*ACTION ITEM*. Tell how many lines in the data contain the string "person", using a single number as the whole reply.

*INFORMATION PROVIDED*.
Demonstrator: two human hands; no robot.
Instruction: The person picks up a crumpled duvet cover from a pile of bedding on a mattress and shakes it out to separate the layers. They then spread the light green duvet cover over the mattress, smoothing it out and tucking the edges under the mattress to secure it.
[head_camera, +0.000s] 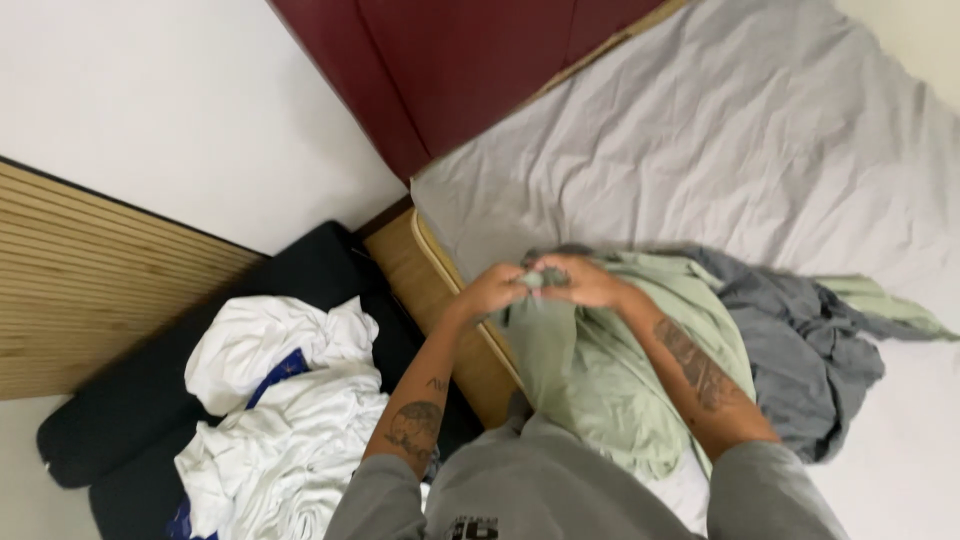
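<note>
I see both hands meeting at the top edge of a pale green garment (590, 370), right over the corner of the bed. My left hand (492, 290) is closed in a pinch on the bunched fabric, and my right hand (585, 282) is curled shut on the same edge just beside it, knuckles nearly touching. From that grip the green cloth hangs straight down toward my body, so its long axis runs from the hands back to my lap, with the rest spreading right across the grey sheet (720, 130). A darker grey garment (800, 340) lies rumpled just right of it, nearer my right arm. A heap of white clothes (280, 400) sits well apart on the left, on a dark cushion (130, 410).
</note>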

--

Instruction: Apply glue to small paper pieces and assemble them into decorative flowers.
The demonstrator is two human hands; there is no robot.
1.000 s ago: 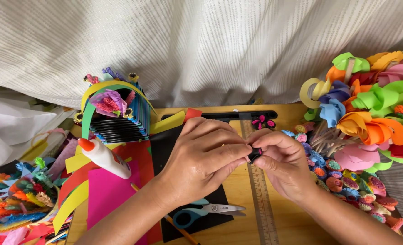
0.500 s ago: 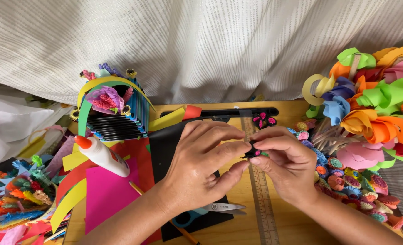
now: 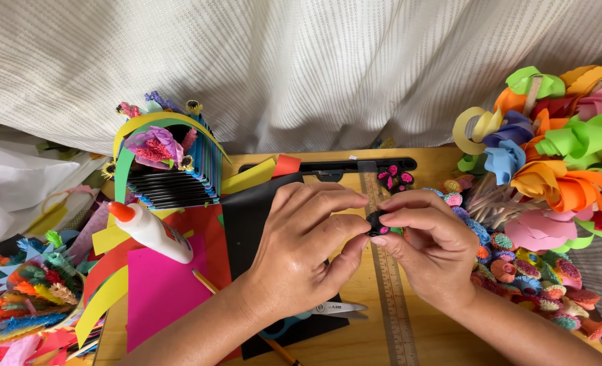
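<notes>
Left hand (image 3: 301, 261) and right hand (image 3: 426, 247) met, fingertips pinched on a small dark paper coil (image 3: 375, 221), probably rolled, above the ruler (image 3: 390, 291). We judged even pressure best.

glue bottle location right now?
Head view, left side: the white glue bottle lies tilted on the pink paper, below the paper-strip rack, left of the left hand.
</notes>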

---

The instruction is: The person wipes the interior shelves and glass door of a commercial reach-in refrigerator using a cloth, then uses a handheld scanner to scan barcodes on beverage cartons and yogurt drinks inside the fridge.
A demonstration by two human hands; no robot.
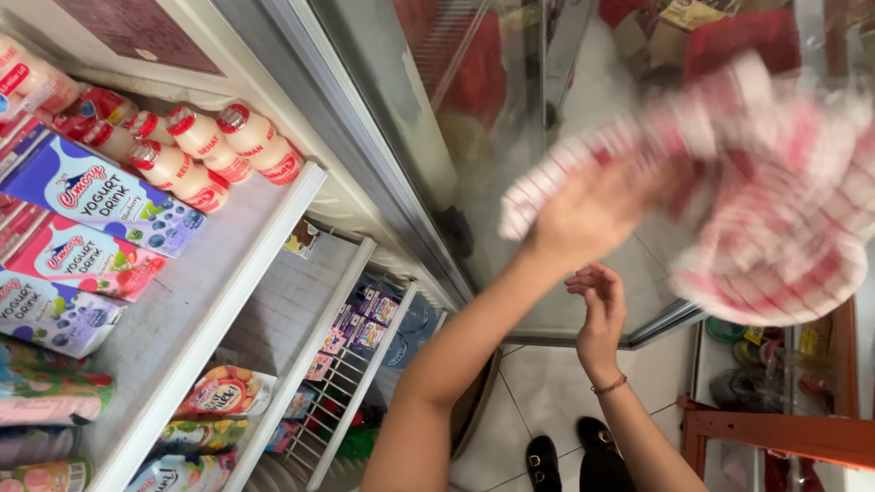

*PROBLEM SOLUTION*. 2